Some segmentation algorithms rely on an initial processing step that estimates a (usually sparse) set of promising points in the image. For instance, a vessel segmentation algorithm may first attempt to identify a sparse set of seed points that mostly lie on the image foreground (the vessel structures of interest). Using these seeds, the algorithm can generate a segmentation. For example, vessel tracing algorithms can be initiated from seed points. In some cases, it makes good sense to inspect the seed points and edit them prior to finalizing segmentation. This usually saves a lot of post-segmentation editing, and seeds are often much easier to edit than object outlines. In some cases a perfect set of seeds guarantees a perfect segmentation. Visit this page for more information [FARSIGHT Seed Editor]
This is another catch-all phrase that refers to image processing operations that precede image segmentation. Their main purpose is to help improve the results of image segmentation by "cleaning up" the image in a defined manner. For example, smoothing an image, and suppressing known image artifacts (e.g., blur, non-uniform illumination) can improve segmentation results significantly.
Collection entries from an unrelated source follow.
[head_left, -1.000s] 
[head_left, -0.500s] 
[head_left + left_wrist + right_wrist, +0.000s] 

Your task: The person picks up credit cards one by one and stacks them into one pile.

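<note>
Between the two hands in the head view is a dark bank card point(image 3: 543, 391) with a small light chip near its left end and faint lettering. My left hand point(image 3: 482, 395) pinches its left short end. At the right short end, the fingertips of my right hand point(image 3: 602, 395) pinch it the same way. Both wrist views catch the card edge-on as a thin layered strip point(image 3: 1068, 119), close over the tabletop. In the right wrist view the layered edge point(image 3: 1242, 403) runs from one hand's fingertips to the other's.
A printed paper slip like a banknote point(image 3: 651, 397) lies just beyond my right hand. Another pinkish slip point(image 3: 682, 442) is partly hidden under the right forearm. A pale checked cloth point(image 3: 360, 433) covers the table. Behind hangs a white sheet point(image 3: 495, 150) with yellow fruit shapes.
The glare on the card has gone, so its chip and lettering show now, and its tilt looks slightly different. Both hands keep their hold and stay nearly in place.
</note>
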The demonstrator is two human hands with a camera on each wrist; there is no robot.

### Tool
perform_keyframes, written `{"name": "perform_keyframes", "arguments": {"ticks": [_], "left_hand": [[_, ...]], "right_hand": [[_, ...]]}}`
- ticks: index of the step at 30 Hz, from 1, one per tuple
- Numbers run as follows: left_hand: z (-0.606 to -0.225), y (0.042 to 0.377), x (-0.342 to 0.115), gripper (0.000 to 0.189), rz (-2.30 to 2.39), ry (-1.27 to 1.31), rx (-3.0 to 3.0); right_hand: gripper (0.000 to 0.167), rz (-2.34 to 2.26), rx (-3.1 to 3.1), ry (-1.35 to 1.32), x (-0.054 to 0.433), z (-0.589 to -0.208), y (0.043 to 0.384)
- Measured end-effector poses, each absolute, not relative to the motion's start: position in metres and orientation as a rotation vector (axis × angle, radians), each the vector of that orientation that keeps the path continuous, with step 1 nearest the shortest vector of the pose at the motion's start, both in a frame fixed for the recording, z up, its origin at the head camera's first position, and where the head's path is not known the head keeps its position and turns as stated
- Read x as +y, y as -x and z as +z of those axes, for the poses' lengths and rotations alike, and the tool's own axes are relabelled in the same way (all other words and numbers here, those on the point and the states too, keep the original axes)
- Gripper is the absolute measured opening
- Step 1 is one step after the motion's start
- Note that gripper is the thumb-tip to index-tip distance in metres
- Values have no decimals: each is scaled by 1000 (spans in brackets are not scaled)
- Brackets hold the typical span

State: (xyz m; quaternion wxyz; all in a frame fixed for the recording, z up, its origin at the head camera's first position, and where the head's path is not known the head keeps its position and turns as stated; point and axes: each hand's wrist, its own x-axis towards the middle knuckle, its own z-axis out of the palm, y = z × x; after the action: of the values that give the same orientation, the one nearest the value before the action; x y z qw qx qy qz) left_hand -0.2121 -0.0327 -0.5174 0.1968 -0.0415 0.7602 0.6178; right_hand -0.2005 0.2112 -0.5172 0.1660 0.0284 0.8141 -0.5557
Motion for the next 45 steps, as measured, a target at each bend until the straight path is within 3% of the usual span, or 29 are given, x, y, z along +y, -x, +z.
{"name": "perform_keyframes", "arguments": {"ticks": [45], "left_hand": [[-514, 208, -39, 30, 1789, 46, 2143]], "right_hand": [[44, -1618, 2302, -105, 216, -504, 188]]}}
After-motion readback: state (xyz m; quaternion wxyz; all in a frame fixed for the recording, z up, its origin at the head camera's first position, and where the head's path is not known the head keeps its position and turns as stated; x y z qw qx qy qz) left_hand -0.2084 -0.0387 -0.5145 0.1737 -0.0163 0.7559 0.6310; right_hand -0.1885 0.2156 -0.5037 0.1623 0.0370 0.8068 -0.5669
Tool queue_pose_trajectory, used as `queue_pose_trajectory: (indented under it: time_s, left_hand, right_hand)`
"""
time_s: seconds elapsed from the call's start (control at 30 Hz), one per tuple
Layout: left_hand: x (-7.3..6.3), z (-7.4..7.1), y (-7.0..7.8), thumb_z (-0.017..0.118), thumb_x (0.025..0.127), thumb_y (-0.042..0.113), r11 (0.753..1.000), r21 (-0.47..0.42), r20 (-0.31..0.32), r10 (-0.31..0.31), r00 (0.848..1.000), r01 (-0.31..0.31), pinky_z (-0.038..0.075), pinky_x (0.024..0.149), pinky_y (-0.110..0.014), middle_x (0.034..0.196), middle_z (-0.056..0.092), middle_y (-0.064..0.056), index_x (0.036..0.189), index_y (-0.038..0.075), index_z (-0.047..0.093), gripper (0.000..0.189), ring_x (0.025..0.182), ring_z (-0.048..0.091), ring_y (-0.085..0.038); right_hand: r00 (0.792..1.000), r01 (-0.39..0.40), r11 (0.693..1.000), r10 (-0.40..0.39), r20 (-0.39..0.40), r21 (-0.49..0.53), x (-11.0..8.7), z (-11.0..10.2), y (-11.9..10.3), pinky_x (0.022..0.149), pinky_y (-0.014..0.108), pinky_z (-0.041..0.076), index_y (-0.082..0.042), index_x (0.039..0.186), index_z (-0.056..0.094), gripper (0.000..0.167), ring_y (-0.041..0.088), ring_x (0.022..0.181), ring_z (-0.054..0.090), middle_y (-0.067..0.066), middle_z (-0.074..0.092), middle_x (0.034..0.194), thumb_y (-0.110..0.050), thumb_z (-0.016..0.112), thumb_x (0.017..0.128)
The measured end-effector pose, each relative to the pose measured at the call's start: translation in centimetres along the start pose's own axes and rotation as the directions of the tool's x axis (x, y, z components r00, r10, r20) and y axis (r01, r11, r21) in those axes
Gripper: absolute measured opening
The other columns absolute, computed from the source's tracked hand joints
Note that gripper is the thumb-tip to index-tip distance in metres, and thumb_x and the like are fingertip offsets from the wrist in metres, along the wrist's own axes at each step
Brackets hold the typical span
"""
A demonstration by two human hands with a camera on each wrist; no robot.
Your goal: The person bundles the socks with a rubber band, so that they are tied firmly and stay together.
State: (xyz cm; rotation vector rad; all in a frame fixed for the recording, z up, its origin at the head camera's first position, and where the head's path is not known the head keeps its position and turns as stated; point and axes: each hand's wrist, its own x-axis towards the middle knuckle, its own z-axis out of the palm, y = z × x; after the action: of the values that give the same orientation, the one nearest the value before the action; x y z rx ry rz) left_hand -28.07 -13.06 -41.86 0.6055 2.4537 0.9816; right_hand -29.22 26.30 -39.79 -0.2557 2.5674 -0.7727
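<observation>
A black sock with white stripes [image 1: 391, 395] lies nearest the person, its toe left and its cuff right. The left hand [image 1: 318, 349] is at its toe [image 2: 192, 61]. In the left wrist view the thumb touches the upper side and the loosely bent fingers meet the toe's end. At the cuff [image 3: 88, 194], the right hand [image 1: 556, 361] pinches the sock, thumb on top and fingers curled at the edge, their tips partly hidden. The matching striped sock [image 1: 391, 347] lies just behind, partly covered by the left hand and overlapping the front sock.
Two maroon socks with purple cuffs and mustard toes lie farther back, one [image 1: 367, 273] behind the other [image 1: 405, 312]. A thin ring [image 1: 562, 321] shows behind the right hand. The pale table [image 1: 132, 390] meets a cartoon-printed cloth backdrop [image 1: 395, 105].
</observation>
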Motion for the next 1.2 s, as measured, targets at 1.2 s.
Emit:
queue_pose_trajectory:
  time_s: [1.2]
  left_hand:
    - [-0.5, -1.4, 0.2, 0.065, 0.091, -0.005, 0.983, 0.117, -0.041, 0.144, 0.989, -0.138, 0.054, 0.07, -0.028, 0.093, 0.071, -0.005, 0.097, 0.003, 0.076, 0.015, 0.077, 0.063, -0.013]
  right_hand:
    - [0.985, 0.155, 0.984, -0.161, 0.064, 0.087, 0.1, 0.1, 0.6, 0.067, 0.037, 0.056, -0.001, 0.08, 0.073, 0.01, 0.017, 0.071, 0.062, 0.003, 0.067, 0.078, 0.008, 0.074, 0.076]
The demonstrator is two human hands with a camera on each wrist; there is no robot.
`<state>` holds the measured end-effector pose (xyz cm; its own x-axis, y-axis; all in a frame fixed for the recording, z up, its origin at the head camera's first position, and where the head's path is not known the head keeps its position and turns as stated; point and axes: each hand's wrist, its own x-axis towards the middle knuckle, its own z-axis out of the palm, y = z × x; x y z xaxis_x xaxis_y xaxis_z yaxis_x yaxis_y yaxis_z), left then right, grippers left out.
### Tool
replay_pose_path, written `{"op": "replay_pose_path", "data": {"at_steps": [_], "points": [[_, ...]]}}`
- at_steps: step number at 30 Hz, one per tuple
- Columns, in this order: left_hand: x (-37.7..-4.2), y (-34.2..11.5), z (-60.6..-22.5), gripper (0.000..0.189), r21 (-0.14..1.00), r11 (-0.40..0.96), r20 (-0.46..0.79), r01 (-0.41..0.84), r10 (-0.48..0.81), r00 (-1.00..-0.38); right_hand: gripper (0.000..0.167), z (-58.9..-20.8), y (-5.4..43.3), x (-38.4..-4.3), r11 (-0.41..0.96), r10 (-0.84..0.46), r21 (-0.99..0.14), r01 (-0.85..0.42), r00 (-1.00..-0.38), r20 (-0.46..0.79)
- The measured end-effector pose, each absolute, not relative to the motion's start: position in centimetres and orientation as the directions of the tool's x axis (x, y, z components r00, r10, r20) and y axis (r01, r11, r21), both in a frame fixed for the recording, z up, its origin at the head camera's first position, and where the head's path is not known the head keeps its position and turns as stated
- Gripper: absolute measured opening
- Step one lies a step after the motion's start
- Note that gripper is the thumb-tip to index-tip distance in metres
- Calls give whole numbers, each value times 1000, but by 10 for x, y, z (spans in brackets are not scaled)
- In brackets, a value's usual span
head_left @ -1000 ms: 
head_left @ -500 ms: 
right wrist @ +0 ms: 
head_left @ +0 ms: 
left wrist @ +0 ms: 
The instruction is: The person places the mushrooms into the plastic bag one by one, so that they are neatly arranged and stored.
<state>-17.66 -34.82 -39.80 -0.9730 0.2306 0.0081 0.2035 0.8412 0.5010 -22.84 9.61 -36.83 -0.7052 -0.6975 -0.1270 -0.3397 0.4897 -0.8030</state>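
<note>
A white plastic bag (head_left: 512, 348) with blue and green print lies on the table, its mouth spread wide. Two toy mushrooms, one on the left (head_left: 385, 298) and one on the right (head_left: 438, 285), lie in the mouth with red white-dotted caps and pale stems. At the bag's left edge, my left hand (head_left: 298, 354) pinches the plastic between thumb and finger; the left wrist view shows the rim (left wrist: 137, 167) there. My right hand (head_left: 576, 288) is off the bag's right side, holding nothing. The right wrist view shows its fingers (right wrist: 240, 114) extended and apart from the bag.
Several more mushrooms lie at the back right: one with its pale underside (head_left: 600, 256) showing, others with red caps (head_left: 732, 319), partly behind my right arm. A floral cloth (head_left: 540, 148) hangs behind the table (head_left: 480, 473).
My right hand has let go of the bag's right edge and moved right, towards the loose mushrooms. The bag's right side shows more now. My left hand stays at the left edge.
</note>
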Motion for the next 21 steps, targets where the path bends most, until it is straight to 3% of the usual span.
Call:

This catch-all phrase refers to operations that are conducted on the output of automated image segmentation results. Their purpose is to "clean up" the results of automated image segmentation results, and suppress/eliminate certain types of errors prior to computing any measurements of the objects. For example, if we know that the objects of interest cannot be smaller than 10 voxels in size, and we find that some of the objects delineated by automated segmentation are indeed smaller than 10 voxels, we can either delete these small objects, or look for appropriate opportunities to merge them with other objects.
This is the process of spatially aligning two or more images into a common coordinate framework. Registration results in a spatial transformation function that takes a point in one image to a corresponding point in another image. To specify the spatial transformation, we also need transformation parameters Θ. Image registration can be done for a pair of images (pairwise registration), or for a set of overlapping images at once (joint registration). The latter method is much more effective when a large number of images constituting a montage (mosaic) must be aligned together.
Mosaicing (a.k.a. Montaging or Montage Synthesis) is the stitching together of multiple partial views of a region that is much larger than the field of view of the imaging instrument, into a single large seamless image of the entire region. In FARSIGHT, we are interested in many different forms of mosaicing. The simplest is to mosaic two or more grayscale images (2D/3D). We are also interested in object-level mosaicing. This happens when segmentation results for two or more overlapping image fields are stitched together to produce a segmentation mosaic.